#### PROBLEM REQUIREMENTS
Return all lines from the listing below in which the string "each" occurs.

----------------

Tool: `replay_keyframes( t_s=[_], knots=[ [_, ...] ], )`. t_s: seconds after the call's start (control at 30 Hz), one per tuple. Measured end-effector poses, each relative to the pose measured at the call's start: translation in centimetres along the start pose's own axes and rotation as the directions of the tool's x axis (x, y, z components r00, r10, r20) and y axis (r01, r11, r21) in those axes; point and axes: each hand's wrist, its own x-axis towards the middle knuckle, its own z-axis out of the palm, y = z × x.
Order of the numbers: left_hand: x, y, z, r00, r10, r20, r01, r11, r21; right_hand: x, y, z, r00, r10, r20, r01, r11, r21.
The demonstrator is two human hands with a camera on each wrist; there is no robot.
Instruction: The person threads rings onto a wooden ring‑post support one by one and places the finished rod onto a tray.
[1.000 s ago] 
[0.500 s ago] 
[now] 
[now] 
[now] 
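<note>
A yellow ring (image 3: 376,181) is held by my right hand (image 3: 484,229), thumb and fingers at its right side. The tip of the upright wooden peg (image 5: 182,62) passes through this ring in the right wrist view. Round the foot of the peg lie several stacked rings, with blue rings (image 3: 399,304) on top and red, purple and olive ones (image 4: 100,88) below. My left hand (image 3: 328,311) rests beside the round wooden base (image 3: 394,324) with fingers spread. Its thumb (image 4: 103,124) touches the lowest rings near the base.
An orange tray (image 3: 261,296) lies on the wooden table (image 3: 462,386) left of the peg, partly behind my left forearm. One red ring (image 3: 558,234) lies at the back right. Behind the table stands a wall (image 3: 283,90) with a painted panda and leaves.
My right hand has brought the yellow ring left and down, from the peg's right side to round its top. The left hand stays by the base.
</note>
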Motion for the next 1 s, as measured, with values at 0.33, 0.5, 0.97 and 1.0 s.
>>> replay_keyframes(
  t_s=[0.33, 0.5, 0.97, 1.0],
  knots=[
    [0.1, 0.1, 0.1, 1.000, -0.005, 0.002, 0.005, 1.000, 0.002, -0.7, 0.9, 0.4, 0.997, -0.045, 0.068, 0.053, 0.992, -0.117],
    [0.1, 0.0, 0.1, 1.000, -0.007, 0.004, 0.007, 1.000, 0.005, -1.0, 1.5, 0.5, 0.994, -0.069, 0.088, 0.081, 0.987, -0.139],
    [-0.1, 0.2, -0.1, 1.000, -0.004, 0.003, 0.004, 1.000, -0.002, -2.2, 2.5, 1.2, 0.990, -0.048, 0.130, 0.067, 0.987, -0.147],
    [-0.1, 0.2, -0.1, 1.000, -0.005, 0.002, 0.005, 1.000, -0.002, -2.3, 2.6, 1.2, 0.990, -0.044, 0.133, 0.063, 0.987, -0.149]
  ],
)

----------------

#### SOLUTION FOR THIS EXERCISE
Tool: `replay_keyframes( t_s=[_], knots=[ [_, ...] ], )`. t_s: seconds after the call's start (control at 30 Hz), one per tuple. Measured end-effector poses, each relative to the pose measured at the call's start: translation in centimetres along the start pose's own axes and rotation as the directions of the tool's x axis (x, y, z components r00, r10, r20) and y axis (r01, r11, r21) in those axes; point and axes: each hand's wrist, its own x-axis towards the middle knuckle, its own z-axis out of the palm, y = z × x.
The demonstrator is two human hands with a camera on each wrist; there is no robot.

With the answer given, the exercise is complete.